John Fowler, executive vice president of Sun's server division, confirmed the development in an interview here on Tuesday and suggested it will continue Sun's push to squeeze more processing cores onto the chip. This new member of the Sparc family will be built using a manufacturing process with 45-nanometre circuitry elements, he said.

The company has begun selling servers using its first-generation Niagara chips, officially called UltraSparc T1, and plans to begin selling its first Niagara 2 systems in the second half of 2007.

Niagara 1 is built with a 90-nanometre process; Niagara 2 will be built using a 65-nanometre process that permits more circuitry to be packed into the same surface area. A nanometre is a billionth of a metre.

Niagara processors emphasise aggregate performance for many tasks running simultaneously, rather than a fast execution speed for individual tasks. The company is betting that the approach will help restore its reputation for innovation and its revenue in the server market, where Sparc chips have lost share to competitors from Intel, AMD and IBM.

Niagara 1 has eight processing cores, each able to process four simultaneous "threads" of instructions. Niagara 2 doubles the total number of threads from 32 to 64 by supporting eight threads in each of its eight cores.

Niagara 3 will continue the trend, Fowler said.

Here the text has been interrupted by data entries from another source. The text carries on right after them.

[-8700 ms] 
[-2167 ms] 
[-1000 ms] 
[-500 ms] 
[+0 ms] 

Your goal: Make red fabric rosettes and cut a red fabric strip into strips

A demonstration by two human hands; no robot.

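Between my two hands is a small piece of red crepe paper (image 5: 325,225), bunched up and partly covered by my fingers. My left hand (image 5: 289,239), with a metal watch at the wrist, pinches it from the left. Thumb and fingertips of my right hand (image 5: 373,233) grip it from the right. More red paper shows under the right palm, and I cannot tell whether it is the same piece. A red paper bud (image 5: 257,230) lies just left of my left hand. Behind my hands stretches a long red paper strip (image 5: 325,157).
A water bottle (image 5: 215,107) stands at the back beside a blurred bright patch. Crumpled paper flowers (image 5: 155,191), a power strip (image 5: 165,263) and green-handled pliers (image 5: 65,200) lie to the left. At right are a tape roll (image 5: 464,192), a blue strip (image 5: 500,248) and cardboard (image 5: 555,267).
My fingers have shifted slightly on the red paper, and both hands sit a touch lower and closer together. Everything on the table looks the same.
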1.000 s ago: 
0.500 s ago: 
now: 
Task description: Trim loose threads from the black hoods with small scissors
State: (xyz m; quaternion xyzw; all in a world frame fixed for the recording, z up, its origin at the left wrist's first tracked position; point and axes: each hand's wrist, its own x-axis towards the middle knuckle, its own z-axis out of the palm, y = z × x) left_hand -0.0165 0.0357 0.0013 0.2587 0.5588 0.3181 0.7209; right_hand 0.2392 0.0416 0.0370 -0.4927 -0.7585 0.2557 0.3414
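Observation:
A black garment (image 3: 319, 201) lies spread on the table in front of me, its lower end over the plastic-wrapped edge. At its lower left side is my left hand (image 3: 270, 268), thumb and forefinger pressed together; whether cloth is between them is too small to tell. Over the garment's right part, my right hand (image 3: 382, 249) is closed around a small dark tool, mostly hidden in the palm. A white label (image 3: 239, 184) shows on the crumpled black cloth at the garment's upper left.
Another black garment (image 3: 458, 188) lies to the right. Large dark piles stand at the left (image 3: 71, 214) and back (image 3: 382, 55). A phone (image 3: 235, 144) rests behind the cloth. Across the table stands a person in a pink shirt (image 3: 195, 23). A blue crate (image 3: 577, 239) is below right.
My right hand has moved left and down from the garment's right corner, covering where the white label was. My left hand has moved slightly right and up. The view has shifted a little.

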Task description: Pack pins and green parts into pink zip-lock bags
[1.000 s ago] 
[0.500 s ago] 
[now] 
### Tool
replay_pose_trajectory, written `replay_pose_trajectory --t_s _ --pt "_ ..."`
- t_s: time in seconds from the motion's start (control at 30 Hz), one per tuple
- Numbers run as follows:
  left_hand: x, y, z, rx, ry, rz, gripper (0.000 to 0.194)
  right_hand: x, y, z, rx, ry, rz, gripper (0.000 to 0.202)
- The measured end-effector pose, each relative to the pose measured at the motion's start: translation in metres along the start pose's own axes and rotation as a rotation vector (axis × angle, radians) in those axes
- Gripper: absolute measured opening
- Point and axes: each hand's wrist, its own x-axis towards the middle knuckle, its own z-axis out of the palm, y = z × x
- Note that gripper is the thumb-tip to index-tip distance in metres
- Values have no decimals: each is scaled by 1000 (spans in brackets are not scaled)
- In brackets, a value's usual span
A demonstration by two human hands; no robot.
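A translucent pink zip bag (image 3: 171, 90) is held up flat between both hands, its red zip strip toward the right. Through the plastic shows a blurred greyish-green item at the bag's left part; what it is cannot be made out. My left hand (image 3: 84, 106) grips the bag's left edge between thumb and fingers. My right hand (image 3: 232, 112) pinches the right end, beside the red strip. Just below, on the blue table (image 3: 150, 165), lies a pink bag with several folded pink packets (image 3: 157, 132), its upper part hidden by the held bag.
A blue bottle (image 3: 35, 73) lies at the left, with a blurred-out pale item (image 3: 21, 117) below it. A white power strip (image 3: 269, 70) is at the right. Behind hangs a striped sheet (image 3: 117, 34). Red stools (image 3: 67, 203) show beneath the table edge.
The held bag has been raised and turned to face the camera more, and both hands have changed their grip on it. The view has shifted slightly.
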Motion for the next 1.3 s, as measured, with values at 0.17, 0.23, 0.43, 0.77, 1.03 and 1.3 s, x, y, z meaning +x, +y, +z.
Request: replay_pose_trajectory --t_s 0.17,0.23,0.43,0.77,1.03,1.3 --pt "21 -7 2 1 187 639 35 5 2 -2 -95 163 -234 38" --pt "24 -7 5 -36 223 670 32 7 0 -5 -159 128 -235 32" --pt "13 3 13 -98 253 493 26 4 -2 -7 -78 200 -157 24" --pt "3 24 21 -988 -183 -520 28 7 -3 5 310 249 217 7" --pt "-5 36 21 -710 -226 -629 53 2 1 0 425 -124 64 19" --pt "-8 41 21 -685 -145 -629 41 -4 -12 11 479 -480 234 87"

With it, Sun will be "pushing up threads and cores", he said. In addition, he said, the company is continuing with its basic instruction-processing pipeline that doesn't use elaborate ideas such as out-of-order execution that require a lot of circuitry.

Memory bandwidth will also be increased compared with earlier models, he said. Niagara designs are geared to sidestep delays in accessing memory by hopping from one thread to another as soon as the first stalls waiting for memory.

He declined to comment on when the chip will be available to customers.

The Niagara processors also have an emphasis on power efficiency; high electricity bills and data centre overheating are increasing problems for customers.

"The second-largest operating expense in most Web companies is electricity, second only to payroll," Sun Chief Executive Jonathan Schwartz said. "If we can be 2 percent more efficient and your bill is $100m a year, that's real money."